◆ **WHAT YOU HAVE TO DO**:
For the material below, return exactly the lines starting at the one holding "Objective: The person" and ending at the one holding "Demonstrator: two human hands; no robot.", counting both as part of the range.

◆ **DATA TO USE**:
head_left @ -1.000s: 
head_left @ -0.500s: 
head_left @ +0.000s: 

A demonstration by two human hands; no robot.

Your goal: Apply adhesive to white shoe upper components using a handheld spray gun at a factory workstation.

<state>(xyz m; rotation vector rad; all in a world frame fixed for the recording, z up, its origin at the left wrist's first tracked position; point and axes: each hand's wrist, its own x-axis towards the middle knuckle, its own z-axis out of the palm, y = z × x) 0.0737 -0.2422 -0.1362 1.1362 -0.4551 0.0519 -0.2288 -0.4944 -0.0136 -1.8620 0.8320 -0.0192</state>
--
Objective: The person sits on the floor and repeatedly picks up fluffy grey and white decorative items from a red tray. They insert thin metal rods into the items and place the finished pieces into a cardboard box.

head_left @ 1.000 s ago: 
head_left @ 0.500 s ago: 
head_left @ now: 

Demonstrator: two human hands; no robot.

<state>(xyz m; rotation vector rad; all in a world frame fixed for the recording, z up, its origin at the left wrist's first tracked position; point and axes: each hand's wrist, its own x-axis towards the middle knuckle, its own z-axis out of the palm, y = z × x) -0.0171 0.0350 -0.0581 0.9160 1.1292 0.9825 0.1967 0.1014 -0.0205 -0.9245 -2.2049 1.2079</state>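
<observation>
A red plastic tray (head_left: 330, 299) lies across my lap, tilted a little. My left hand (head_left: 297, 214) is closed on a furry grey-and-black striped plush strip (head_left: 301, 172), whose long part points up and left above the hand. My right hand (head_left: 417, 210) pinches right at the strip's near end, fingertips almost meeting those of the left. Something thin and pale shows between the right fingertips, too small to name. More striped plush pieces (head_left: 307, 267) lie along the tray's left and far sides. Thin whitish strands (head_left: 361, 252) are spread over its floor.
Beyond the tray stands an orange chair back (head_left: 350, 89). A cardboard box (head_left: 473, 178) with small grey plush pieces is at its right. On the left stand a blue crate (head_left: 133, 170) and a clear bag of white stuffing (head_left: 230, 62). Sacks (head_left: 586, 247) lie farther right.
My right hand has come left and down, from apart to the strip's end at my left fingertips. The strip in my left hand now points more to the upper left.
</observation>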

◆ **SOLVED EXERCISE**:
Objective: The person sits on the floor and repeatedly picks up fluffy grey and white decorative items from a red tray. They insert thin metal rods into the items and place the finished pieces into a cardboard box.

head_left @ 1.000 s ago: 
head_left @ 0.500 s ago: 
head_left @ now: 

Demonstrator: two human hands; no robot.

No further output is required for this answer.